> Task goal:
An exact, complete copy of the lines below is the expected answer.

> Data provided:
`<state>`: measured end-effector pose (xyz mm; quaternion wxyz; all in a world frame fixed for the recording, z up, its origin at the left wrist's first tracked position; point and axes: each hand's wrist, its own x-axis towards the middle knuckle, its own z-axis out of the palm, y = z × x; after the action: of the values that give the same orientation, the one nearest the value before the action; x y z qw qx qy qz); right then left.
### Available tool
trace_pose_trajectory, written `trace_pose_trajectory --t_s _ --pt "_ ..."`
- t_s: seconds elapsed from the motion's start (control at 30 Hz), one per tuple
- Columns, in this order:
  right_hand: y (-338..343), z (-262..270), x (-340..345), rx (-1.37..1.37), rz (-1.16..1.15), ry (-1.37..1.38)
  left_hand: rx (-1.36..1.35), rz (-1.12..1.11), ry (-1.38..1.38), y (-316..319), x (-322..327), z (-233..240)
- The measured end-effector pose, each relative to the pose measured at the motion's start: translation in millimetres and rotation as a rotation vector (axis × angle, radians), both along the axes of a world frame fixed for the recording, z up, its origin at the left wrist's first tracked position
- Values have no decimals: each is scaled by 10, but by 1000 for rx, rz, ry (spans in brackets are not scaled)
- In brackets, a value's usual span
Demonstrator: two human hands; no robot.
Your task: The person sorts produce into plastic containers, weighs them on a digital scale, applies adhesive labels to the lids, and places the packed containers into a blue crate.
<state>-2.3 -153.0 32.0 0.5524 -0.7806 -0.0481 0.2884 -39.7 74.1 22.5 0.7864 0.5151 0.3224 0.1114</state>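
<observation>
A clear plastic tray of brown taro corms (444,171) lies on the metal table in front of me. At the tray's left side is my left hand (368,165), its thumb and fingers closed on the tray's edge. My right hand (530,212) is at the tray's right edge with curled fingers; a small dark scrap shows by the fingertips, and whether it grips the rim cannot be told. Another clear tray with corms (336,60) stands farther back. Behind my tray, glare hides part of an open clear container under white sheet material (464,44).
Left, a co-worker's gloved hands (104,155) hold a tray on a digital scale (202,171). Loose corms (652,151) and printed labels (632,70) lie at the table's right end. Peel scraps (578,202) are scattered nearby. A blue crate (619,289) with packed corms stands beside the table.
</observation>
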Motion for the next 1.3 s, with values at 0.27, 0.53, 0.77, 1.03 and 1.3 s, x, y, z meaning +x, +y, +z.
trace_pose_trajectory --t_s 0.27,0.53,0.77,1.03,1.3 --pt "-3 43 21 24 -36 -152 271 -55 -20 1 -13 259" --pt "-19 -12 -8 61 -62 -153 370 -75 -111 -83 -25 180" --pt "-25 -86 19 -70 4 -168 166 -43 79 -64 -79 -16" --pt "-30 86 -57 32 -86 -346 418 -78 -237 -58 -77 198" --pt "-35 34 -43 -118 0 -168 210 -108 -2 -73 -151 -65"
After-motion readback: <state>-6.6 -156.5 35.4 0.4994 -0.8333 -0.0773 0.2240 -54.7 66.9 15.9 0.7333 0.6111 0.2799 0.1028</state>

> Solution:
`<state>`: measured end-effector pose (xyz mm; quaternion wxyz; all in a world frame fixed for the recording, z up, its origin at the left wrist's first tracked position; point and axes: each hand's wrist, its own x-axis towards the middle knuckle, its own z-axis out of the palm, y = z × x; after the action: of the values that give the same orientation, the one nearest the value before the action; x y z qw qx qy qz); right then left.
### Available tool
trace_pose_trajectory, written `trace_pose_trajectory --t_s _ --pt "_ ..."`
- t_s: seconds elapsed from the motion's start (control at 30 Hz), one per tuple
- Columns, in this order:
  right_hand: y (-338..343), z (-262..270), x (-340..345), rx (-1.37..1.37), rz (-1.16..1.15), ry (-1.37..1.38)
  left_hand: rx (-1.36..1.35), rz (-1.12..1.11), ry (-1.38..1.38), y (-316..319), x (-322..327), z (-233..240)
- The measured end-effector pose, each relative to the pose measured at the motion's start: translation in millimetres and rotation as a rotation vector (axis × angle, radians), both along the axes of a world frame fixed for the recording, z up, its origin at the left wrist's first tracked position
- Values have no decimals: each is scaled by 10, but by 1000 for rx, rz, ry (spans in brackets are not scaled)
- In brackets, a value's usual span
Demonstrator: two human hands; no robot.
Your task: The person sorts produce into plastic containers, weighs them on a digital scale, applies adhesive labels to the lids, and places the packed containers into a blue crate.
<state>-2.3 -153.0 32.0 0.5524 -0.7806 -0.0481 0.2884 -39.7 74.1 22.5 0.7864 0.5151 0.3224 0.1114</state>
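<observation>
A clear plastic tray of brown taro corms (444,171) lies on the metal table in front of me. At the tray's left side is my left hand (368,165), its thumb and fingers closed on the tray's edge. My right hand (530,212) is at the tray's right edge with curled fingers; a small dark scrap shows by the fingertips, and whether it grips the rim cannot be told. Another clear tray with corms (336,60) stands farther back. Behind my tray, glare hides part of an open clear container under white sheet material (464,44).
Left, a co-worker's gloved hands (104,155) hold a tray on a digital scale (202,171). Loose corms (652,151) and printed labels (632,70) lie at the table's right end. Peel scraps (578,202) are scattered nearby. A blue crate (619,289) with packed corms stands beside the table.
</observation>
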Motion for the next 1.3 s, with values at 0.27, 0.53, 0.77, 1.03 and 1.3 s, x, y, z meaning +x, +y, +z.
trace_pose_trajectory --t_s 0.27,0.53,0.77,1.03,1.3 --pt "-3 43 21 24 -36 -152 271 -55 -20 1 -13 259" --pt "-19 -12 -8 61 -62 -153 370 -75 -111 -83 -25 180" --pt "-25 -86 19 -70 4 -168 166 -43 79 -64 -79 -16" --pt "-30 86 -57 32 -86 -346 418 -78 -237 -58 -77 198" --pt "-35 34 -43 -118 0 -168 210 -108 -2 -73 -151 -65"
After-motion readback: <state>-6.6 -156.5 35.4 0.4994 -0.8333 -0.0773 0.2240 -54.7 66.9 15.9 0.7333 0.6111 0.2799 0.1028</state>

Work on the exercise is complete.